Look through the lines below; wherever the word "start" appears, copy that line.

··· Information provided

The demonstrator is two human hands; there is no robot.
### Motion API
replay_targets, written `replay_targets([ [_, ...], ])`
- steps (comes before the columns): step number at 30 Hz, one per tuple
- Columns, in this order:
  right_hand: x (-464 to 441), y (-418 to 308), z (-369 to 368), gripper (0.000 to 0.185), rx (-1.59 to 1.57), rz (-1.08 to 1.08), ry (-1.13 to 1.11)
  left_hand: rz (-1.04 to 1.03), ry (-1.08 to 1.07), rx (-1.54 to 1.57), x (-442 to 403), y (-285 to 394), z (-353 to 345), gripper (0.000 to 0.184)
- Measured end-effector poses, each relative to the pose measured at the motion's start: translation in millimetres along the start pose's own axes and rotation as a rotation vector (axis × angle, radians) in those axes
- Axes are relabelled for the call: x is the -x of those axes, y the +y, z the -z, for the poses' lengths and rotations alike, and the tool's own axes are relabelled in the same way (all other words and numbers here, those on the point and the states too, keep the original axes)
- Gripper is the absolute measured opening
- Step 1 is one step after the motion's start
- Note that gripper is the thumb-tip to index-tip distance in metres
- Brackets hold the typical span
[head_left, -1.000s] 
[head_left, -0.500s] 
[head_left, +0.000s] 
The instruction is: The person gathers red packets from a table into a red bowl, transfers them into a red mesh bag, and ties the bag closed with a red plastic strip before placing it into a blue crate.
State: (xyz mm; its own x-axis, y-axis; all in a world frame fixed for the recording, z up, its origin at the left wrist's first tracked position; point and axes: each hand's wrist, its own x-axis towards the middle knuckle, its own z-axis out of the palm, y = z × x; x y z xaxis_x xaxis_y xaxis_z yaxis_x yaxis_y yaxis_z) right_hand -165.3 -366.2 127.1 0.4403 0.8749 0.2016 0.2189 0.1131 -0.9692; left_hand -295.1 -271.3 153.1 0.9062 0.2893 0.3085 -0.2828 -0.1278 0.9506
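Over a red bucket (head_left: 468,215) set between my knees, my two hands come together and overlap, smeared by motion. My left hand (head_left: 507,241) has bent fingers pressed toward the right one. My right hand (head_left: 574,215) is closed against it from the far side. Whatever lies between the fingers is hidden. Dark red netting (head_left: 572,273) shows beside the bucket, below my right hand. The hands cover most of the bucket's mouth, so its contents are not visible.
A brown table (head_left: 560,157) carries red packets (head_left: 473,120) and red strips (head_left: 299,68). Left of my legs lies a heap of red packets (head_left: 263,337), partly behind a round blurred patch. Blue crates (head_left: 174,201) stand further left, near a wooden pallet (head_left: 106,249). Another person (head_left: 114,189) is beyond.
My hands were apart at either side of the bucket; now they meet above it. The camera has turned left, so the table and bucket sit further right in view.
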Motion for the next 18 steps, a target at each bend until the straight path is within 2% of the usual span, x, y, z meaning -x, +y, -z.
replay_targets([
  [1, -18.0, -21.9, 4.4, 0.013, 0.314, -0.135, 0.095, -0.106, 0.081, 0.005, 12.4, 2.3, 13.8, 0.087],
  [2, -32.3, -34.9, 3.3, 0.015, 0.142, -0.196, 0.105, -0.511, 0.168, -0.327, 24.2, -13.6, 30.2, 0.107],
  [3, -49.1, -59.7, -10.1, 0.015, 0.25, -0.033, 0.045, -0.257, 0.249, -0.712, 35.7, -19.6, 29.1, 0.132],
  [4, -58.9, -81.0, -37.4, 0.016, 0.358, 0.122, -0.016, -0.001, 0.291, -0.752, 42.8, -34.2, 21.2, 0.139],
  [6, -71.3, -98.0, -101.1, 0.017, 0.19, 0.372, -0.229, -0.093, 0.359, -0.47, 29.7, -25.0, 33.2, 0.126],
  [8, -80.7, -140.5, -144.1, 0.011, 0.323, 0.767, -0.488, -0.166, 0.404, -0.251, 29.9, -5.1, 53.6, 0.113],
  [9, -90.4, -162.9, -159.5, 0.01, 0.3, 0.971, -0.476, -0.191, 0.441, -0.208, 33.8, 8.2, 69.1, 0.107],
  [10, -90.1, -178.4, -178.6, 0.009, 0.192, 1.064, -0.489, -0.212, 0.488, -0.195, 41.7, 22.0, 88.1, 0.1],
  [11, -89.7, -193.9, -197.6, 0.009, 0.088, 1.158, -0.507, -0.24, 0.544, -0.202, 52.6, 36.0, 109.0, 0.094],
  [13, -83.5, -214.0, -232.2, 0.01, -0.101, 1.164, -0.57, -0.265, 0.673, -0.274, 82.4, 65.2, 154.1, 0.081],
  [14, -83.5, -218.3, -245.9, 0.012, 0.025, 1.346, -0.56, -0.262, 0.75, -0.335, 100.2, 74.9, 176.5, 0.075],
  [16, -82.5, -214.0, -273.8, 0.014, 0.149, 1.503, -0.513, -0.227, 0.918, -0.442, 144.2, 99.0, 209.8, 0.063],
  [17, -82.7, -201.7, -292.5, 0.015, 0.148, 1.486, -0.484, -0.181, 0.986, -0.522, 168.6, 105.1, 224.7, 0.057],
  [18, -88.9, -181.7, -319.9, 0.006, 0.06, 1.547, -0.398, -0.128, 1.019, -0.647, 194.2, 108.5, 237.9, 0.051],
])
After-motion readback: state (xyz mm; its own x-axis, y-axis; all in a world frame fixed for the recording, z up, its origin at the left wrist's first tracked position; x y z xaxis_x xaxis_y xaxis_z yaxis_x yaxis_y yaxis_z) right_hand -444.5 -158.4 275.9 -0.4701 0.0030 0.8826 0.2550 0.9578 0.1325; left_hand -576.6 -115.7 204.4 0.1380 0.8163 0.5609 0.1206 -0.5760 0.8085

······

__Output of the task__:
- Measured end-effector poses, each relative to the pose measured at the motion's start: translation in millimetres along the start pose's own axes and rotation as a rotation vector (axis × angle, radians) in those axes
- Step 1 is one step after the motion's start

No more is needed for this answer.